The transition for newspapers from print to online is incomplete, and possibly unsuccessful. But online newspapers have definitely gained momentum, with usage up 11 percent from last year, according to Nielsen/NetRatings. At the same time, the Audit Bureau of Circulation reports that print circulation dropped about 2 points.
Nielsen suggests that the growth in online usage hasn’t necessarily come at the expense of print. Just 22 percent of newspaper readers told Nielsen they are now relying more on the online edition than the print edition. Seven percent say they go either way, probably based on whether they’re in the office or not. Seventy-one percent of readers still prefer print.

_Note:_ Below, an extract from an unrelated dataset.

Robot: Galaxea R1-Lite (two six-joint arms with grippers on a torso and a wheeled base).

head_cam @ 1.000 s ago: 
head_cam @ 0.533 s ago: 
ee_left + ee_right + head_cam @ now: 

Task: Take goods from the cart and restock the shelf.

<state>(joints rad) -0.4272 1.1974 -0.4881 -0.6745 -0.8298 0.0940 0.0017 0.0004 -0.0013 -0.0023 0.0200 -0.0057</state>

For newspapers, then, online appears to be the battlefield for attracting the rising majority of non-readers, who currently get their news fix from TV, the portals, and other national news sites.
Nielsen VP of Analytics Charles Buchwalter told The Local Onliner that the shift in battle fields from print to the Web makes sense. “News and information (on the Web) is pretty darn vibrant,” he said. One driver of newspaper sites, and other news sites, is the rise of RSS news feeds. The ability to add newspaper feeds means that people are accessing more newspapers, more often, said Buchwalter – even though RSS has “not penetrated significantly” at this point.
While online trends such as RSS usage would seem to favor national sites such as The New York Times, USA Today and The Washington Post, Buchwalter says he was surprised to see strong usage from smaller, local sites that bring in national users. The Milwaukee Journal-Sentinel, for instance, showed strong growth because of the national and regional appeal of its Green Bay Packers football coverage.
Beside RSS, another reason for the jump in usage is that people are accessing newspaper websites from several computers – although Nielsen tries to count them as one user, said Buchwalter. “It’s a tremendous part of it.” A third reason is that many newspapers are simply doing a better job of driving traffic – and getting credit for it. “The Washington Post is doing a very good job with their data analytics and their continuity links” he added.
Just to be provocative, I asked Buchwalter why newspaper sites always register fairly good numbers when casual surveys suggest that few people actually use them. His answer is that many people don’t really remember that the feature article they read, or traffic report, or news headline, was actually part of the newspaper site. “It isn’t as if they are lying” to Nielsen’s researchers, he said. While there remains “a tremendous disconnect between quantitative and qualitative data, the real click stream behavior measured by Nielsen “is irrefutable.”